Exercise
If a line in the records below contains the word "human", return that line.

==============================

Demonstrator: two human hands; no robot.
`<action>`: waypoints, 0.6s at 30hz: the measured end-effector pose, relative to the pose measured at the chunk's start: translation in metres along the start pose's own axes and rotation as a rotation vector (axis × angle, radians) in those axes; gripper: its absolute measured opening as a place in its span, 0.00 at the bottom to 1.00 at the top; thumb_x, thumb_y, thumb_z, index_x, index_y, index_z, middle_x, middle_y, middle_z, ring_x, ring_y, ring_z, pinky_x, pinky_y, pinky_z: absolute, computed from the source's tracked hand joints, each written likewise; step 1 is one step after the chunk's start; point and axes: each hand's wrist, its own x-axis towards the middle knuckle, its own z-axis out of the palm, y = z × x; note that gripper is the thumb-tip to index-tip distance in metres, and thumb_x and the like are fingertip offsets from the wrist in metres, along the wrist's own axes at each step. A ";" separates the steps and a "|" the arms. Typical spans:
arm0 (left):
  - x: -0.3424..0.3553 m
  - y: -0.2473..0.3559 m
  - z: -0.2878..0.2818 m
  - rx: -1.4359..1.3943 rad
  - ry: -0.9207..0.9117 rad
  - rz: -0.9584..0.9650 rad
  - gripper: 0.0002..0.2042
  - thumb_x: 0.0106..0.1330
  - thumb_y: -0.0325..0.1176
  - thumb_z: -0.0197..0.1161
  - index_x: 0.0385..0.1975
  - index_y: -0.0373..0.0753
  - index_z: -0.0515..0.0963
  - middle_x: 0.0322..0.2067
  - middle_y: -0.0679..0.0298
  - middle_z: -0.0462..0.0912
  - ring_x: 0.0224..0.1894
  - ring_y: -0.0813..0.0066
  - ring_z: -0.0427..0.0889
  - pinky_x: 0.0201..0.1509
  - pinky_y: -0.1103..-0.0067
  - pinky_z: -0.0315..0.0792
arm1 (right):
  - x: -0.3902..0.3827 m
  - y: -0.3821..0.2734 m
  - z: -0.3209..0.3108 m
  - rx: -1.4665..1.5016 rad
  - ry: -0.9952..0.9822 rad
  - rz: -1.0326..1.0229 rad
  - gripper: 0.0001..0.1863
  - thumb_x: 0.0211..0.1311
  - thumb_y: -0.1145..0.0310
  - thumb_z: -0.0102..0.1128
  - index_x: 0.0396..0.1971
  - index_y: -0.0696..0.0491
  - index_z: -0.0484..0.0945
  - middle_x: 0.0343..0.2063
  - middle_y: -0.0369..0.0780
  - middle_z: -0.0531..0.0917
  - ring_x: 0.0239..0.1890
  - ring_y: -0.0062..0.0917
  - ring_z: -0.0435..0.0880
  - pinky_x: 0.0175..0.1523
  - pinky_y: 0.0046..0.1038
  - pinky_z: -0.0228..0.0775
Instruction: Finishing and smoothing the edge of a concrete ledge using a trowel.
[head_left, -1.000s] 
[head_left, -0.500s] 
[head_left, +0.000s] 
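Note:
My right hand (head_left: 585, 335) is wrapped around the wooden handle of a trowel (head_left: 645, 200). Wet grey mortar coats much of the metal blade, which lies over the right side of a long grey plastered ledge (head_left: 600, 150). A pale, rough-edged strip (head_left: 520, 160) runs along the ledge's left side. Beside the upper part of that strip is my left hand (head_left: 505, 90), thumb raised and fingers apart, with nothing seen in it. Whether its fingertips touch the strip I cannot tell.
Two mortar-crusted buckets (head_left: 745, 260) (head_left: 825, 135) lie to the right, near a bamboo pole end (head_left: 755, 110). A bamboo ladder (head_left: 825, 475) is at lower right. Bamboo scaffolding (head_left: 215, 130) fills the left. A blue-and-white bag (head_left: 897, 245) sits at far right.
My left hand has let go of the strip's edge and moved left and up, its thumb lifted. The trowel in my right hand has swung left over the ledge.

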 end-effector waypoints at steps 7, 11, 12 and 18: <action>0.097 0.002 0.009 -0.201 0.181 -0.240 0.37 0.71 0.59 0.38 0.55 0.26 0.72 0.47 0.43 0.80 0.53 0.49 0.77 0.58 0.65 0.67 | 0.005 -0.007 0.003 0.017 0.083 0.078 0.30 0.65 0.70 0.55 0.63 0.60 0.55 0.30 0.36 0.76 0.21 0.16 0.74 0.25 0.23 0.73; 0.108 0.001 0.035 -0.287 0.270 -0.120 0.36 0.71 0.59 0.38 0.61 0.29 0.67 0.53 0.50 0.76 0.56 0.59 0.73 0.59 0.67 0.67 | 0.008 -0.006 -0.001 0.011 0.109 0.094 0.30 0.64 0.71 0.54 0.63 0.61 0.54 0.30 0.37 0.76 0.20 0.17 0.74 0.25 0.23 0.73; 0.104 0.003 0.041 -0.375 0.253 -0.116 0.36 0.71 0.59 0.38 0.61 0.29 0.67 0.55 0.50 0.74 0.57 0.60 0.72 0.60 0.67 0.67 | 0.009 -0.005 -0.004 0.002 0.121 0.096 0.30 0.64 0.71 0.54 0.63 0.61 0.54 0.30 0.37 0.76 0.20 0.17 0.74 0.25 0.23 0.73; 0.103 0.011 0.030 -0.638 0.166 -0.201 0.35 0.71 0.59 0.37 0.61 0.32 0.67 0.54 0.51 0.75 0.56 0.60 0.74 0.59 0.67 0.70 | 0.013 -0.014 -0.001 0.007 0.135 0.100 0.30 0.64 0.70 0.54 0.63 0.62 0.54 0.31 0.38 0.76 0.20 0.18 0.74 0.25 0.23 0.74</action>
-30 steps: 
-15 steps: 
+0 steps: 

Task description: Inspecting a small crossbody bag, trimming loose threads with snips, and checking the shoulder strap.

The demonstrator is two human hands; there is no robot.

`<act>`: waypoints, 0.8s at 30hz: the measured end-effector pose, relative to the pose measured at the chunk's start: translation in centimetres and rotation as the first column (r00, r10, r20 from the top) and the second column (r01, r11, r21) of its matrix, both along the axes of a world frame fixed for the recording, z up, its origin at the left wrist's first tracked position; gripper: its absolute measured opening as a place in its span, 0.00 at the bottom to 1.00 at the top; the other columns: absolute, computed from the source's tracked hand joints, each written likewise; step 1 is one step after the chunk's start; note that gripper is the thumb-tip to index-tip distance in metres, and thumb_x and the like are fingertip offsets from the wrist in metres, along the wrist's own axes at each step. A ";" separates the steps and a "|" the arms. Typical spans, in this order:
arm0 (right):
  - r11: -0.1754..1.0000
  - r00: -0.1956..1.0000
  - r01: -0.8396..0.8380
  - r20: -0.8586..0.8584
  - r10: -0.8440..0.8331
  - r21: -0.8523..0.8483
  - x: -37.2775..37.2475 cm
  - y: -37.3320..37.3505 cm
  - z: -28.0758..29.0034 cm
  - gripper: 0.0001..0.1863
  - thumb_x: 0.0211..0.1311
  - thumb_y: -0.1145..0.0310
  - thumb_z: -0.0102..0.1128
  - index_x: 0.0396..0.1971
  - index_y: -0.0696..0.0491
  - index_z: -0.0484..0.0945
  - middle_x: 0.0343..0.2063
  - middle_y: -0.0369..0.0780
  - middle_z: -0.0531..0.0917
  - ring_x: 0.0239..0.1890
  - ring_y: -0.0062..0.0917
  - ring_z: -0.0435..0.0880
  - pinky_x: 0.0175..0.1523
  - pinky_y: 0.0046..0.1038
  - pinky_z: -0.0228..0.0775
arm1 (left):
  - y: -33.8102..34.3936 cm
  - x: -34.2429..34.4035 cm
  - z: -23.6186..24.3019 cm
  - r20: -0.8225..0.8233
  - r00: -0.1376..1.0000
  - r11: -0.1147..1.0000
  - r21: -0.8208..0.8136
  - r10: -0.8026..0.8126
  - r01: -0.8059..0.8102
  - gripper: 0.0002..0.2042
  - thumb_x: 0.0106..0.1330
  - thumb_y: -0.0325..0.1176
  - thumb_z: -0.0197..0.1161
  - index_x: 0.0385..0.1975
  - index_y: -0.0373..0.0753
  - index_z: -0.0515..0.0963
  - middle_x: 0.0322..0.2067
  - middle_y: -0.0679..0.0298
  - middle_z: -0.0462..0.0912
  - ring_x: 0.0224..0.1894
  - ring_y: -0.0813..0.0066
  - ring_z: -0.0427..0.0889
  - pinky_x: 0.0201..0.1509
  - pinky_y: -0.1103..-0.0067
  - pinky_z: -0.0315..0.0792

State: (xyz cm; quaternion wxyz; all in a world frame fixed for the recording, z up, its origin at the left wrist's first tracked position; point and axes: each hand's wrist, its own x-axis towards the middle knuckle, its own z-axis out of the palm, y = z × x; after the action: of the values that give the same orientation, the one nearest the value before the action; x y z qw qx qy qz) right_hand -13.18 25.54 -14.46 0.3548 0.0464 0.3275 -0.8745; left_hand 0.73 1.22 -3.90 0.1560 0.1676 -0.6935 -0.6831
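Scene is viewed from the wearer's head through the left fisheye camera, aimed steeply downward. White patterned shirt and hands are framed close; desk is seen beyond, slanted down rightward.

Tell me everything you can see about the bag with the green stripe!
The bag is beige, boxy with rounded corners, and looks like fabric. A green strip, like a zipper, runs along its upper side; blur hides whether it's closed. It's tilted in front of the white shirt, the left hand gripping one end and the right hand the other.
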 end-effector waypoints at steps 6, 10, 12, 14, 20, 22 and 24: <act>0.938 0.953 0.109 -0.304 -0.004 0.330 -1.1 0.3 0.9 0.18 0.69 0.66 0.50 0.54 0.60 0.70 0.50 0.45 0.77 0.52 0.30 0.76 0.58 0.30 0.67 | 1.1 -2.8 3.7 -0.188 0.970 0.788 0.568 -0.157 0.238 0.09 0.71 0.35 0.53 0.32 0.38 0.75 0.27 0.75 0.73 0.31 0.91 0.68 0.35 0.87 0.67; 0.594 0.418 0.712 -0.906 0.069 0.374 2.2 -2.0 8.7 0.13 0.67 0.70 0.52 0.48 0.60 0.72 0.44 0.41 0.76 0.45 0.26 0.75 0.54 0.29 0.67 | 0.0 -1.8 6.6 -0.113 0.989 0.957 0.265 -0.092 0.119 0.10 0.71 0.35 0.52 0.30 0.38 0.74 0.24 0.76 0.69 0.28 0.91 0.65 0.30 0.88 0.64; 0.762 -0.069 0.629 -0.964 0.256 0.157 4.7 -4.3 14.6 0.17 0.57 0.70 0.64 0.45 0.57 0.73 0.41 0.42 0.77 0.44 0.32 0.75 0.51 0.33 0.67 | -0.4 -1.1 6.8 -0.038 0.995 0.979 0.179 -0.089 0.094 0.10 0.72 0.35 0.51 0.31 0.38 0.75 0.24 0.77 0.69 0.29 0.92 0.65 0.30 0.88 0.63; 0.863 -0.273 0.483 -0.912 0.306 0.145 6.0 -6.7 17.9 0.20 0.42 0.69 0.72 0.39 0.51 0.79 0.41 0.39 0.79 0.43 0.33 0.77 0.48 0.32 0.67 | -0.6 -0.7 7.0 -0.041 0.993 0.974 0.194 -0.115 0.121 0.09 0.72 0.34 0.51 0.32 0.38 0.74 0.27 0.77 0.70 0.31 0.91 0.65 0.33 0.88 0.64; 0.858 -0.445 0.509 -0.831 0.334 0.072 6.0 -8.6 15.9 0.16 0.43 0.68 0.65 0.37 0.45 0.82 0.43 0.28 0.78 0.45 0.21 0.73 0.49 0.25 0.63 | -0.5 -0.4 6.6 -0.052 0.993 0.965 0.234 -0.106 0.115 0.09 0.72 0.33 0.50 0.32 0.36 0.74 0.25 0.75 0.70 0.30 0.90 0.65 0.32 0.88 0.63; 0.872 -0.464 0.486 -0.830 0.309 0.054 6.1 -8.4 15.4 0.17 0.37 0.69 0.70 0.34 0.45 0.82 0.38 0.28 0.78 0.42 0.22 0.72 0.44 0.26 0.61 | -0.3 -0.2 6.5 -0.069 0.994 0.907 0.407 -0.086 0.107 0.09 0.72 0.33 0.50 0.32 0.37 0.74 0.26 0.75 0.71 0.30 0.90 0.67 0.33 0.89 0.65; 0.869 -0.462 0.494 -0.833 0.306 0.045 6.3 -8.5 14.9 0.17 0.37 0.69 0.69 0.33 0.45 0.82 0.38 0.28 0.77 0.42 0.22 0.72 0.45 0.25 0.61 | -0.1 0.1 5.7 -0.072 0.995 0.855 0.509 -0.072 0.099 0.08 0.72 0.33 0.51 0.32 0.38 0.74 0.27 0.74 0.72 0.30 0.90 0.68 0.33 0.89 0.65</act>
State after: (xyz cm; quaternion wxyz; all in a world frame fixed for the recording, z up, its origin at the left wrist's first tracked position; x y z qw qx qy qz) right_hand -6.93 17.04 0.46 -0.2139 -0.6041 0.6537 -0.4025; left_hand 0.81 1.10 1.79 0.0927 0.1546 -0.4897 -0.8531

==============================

Answer for the task
Demonstrator: two human hands; no robot.
The demonstrator is two human hands; there is no robot.

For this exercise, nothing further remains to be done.